For instance, the electrical breaker box has every switch labeled. Puzzling for months over the one switch labeled “Worm House”, we searched until we figured out the worm house was actually the chicken house/woodshed.
We knew the worm tables were down there, but we hardly guessed what they were. The industrious ones who built two houses on this property and maintained an enormous garden, were human after all. They fished. They loved having their own source for worms. Or they sold worms. What work went into their lives for a bit of pleasure or a few extra dollars!
The worm tables, consisting of framed, 1/2″ mesh wire, were for sifting out worms, I guess. I know the soil under these tables is uncommonly rich and free of the usual rocks from around here. It makes very good garden dirt and a great side-dressing for those plants that seem to need extra nutrition.
I can imagine a grandchild’s wonder as he watches a shovelful of soil reveal its inhabitants. I can imagine the child’s taking all this culture for granted, walking in such luxury of self-sufficiency, hardly guessing all the work others have put into this place.
A little like I tend to do, myself.
I say, “Oh, good, a chicken house,” and forget all the work in those rough-hewn boards. I stroll around a pond and never think that someone had to bulldoze it. I retrieve canned goodies from the basement without realizing all the engineering it takes to perch a house over a hole in the ground.
But I want to remember, to think, to realize. I want to be thankful for someone’s foresight, for those who went before and built for those who would come after.

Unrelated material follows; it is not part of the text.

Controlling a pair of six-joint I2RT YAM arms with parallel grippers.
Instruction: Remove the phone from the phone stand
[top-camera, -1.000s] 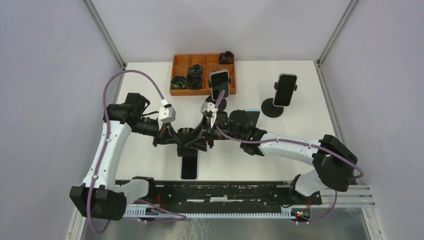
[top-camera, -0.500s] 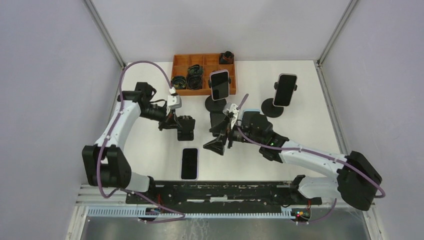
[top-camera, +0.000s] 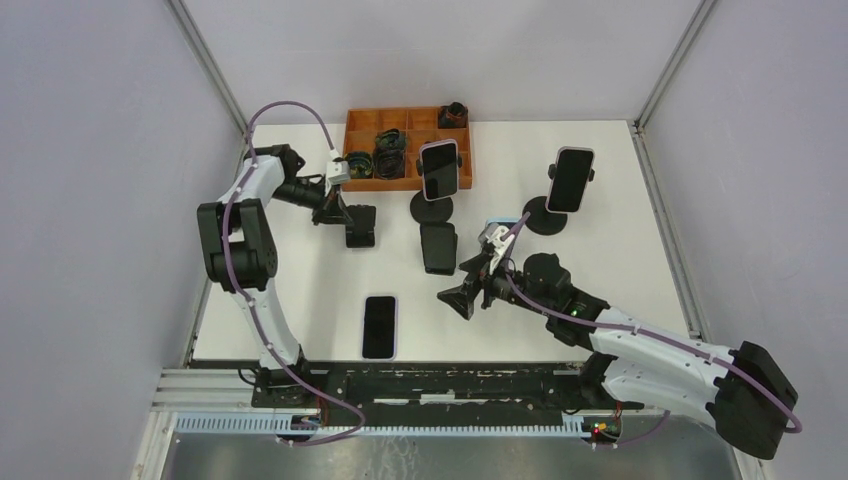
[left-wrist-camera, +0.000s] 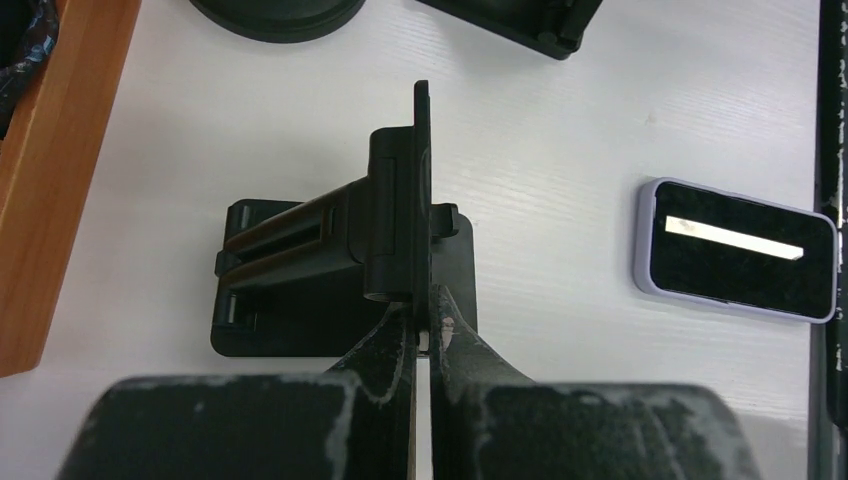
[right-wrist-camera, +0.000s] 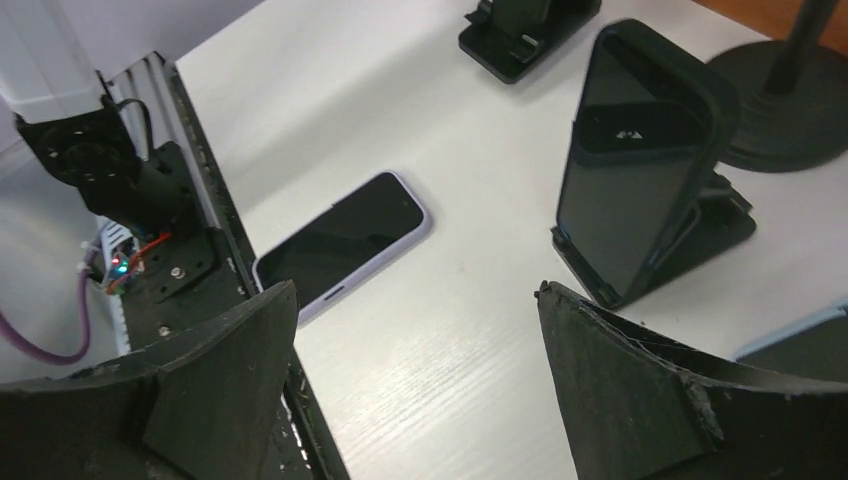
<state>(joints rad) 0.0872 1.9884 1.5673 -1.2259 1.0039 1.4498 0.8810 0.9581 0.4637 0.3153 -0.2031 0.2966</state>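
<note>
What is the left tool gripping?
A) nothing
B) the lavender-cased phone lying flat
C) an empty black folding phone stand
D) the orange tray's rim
C: the left tool is shut on the back plate of the empty black folding phone stand.

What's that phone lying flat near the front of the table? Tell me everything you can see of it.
The lilac-cased smartphone lies flat, face up, on the white table near its front edge, its length running front to back. The glossy screen is dark, catching a streak of light in the left wrist view. The rounded case looks like soft plastic. Only the tabletop touches it.
</note>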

2 thoughts on “It’s a Worm Table!”
Well, thank you for a new thought! I never thought of the previous inhabitants of my home before except that I knew they were the neighbors-across-the-street’s grandparents and that the home was built in the early 20th century before our road existed. We have found bits of their existence — bits of glass and iron in the ground when we went to dig up a garden plot. And there was three sheds on the place which all had to be torn down because they were leaning like the tower of pisa. Once a elm tree blew down during a microburst and the newspaper reporter who came to take a picture said the tree was at least 150 years old. They were amazed that it was the playhouse that got took out and not our cottage. I thank God for that too!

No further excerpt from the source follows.